I worry about this but, but not much.

All it takes to own/get a Letter Box Hybrid icon is a stamp, yet few people create them. Just an observation.

And those that do, do it for the icon. They have generally no idea or don't care why the stamp even matters. Most use a dollar store stamp or grab something free from the kids' toybox. I have seen very few stamps in LBHs that have even a remote relation to the theme or the location. They just throw one in because they have to, in order to get the LBH icon in their cache hides list. It's really just a puzzle cache but the puzzle icon isn't all that unique. If they could omit the stamp and still get the icon I'm sure 99% would. The LBH cache-type is another type I would like to see grandfathered. It should be listed under the Unknown cache-type with a stamp attribute.

Put me in the "not too worried" group. Of course, there will be a few people who collect cache owner icons, but that probably would be the case for any new icon that might appear in the future. Does that mean no new icons ever should be developed? Of course not. It simply means the benefits of any new icon should outweigh the harms.

 

In the case of letterbox-hybrids, yes, there are plenty of mediocre ones out there (just like any other type of cache). But there also are many excellent ones that provide geocachers with a different kind of cache than merely looking for a traditional box under a pile of rocks at Ground Zero. The worst of the LBHs are just another traditional cache for me, but the different category also allows for a very different and enjoyable geocaching experience. And that's a good thing, in my book.

 

Similarly, I enjoy the many new experiences that good challenge caches provide. That said, however, I'm not convinced a new icon provides much advantages over a new attribute, other than its mandatory nature. The full-featured map is helpful, but I'd probably be satisfied with running Pocket Queries on a new challenge attribute and using them to generate any maps I needed.

 

If by different geocaching experience you mean directional clues, that's already covered by the Unknown cache type. If you provide directional clues and no stamp, it's an Unknown cache. Yet some cache owners don't want the ordinary Unknown cache type icon. They throw the unrelated free stamp in there just to get the icon. Groundspeak has already provided the different enjoyable geocaching experience when they created the Unknown type. No need for an LBH type or a Challenge type. The only valid reason I see is the map and I don't think it outweighs the many negative realities.

 

Glad to see more agreement on the attribute suggestion.
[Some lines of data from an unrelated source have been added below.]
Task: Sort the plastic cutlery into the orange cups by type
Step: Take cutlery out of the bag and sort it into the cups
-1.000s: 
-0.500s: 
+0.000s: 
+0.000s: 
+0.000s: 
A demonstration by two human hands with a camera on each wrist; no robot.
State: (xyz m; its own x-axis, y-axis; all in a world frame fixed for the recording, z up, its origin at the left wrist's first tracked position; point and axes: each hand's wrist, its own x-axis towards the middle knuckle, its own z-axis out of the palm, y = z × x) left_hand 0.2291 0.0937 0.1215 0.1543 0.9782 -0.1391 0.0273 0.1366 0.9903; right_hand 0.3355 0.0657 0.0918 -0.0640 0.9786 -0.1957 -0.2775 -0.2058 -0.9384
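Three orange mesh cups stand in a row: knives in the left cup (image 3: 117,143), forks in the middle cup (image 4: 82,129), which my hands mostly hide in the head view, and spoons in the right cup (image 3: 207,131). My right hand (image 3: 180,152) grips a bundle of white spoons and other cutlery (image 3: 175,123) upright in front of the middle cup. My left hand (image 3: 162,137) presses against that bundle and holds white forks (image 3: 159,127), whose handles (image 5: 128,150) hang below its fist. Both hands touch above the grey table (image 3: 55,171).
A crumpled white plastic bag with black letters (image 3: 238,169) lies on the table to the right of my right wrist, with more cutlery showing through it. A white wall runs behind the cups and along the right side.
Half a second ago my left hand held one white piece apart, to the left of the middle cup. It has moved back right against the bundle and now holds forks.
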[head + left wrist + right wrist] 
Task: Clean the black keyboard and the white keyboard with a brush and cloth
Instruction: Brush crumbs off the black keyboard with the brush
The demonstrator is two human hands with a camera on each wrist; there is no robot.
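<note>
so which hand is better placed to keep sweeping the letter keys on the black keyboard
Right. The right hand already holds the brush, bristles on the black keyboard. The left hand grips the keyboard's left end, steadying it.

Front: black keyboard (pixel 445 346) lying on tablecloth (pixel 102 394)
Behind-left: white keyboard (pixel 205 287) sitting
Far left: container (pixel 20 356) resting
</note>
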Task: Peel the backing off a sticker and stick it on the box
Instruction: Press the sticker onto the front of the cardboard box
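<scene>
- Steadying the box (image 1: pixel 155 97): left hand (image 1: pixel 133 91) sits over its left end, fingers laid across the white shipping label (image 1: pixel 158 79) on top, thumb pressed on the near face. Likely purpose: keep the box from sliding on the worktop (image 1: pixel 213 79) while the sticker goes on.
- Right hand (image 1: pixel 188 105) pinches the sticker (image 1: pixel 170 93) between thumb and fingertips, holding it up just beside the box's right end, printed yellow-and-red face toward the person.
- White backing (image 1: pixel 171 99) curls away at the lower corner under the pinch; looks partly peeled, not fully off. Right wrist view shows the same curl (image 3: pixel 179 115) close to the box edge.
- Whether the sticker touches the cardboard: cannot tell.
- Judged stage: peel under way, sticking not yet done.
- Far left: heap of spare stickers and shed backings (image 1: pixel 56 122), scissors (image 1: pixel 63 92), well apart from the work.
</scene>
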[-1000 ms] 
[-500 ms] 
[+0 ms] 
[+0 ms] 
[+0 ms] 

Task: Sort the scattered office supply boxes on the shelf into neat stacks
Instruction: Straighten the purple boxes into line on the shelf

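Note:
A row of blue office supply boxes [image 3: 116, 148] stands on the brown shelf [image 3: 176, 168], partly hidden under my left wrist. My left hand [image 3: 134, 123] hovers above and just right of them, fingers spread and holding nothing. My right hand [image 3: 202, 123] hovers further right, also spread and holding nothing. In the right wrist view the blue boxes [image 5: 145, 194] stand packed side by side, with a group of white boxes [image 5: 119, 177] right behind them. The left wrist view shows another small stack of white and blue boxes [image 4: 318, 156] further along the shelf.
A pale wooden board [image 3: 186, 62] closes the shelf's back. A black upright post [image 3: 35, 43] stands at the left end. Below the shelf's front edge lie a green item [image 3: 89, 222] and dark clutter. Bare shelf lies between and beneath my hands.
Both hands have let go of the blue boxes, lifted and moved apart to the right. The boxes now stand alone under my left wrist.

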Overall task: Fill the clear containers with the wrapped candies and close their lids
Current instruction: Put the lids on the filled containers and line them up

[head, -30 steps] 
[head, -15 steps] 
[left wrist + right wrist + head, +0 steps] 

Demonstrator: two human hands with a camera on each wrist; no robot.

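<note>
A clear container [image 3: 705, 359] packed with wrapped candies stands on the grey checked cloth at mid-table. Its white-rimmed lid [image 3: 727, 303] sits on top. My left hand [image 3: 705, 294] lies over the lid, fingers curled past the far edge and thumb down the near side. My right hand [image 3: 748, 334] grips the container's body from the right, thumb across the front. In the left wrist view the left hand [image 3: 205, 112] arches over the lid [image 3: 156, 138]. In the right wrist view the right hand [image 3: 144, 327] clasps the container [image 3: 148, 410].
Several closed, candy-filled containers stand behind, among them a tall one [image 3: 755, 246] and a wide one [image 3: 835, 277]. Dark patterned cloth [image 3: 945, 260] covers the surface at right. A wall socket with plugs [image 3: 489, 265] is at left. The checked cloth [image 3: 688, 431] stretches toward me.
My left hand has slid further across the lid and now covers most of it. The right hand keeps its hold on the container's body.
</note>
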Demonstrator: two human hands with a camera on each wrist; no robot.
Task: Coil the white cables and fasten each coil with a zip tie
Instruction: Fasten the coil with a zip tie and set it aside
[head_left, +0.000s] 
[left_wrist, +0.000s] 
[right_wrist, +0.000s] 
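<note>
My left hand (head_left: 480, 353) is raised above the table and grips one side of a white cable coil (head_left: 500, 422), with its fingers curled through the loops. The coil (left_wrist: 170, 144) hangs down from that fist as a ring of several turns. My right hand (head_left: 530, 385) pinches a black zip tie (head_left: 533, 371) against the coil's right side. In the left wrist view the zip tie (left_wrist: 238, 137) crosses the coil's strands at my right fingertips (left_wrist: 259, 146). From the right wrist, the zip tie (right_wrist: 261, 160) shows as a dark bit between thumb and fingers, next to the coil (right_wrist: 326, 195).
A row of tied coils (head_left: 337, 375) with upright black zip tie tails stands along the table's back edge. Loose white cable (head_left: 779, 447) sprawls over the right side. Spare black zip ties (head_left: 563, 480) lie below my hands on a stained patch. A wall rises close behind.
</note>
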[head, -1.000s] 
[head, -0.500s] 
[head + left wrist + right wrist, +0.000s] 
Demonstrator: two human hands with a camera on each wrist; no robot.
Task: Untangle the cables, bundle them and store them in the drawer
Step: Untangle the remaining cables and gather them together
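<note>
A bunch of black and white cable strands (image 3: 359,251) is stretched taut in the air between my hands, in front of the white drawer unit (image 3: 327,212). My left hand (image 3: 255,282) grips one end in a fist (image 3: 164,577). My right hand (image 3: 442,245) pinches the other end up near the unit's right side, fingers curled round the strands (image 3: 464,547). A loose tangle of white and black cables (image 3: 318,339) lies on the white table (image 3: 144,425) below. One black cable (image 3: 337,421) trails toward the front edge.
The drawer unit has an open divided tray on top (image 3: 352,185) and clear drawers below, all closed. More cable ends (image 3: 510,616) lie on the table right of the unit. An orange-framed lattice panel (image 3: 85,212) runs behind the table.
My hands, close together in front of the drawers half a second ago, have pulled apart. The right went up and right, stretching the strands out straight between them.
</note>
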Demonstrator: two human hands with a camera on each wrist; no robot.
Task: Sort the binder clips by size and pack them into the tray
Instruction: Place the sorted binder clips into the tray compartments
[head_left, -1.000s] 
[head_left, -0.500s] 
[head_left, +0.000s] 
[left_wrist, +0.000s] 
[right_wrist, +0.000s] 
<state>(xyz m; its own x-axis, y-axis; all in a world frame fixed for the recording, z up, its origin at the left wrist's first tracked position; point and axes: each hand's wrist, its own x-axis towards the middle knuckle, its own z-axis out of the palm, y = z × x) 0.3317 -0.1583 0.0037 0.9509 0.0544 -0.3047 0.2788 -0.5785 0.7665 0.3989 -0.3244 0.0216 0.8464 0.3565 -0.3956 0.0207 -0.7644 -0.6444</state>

From the couple of dozen letterboxes I've found, I don't see much difference from the LBH's you mention. Almost all of them had a commercial stamp in them, and rarely fit any "theme" of the letterbox. I don't see why cachers need to hold to a old-school line (hand carved stamps) that many LB's don't. That's like saying only caches hidden with a B&W, no maps GPSr are "real" caches, because that's what geocaching started out with.

 

Cachers don't need to hold to an old-school line of letterboxes, but it would be a nicer, fuller LBH experience. What I'm hearing is, mediocre is fine as long as we get a unique icon, and the stamp really doesn't matter.

 

A recent "series" of letterboxes near my home ended up being nothing more than traditional caches with "candy Valentine heart" themed stamps inside. We don't have that many LBHs in my area and I only have one other on my stats, but I always though the description involved directions from a posted set of coordinates to another location where the cache is located. These were AT the posted coordinates. Is there really no requirement for them other than a stamp?

 

(we seem to be diverging from the thread topic...so maybe this topic needs its own thread...?)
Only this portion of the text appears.